• [Exercise brief]:
Give back the whole listing below exactly.

• [Given information]:
————

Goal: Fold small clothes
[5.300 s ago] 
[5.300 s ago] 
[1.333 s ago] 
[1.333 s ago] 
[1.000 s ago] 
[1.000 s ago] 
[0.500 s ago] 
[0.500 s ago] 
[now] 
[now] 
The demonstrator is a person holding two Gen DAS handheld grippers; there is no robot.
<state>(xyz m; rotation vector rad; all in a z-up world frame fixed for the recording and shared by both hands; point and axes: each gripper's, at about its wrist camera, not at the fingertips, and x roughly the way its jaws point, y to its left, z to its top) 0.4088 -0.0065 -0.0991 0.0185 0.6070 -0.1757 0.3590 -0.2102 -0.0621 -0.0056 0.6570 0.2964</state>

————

• [Final answer]:
Goal: Fold small clothes
[5.300 s ago] 
[5.300 s ago] 
[1.333 s ago] 
[1.333 s ago] 
[1.000 s ago] 
[1.000 s ago] 
[0.500 s ago] 
[0.500 s ago] 
[now] 
[now] 
The demonstrator is a person holding two Gen DAS handheld grippers; there is no robot.
<state>(xyz m; rotation vector rad; all in a z-up world frame fixed for the recording and shared by both hands; point and axes: each gripper's, at about its wrist camera, not at the fingertips, and x roughly the way its jaws point, y to its left, z to its top) 0.4088 -0.0065 -0.0991 0.0185 0.6070 -0.1757 0.3590 -0.2102 -0.0621 -0.0056 0.6570 0.2964</state>

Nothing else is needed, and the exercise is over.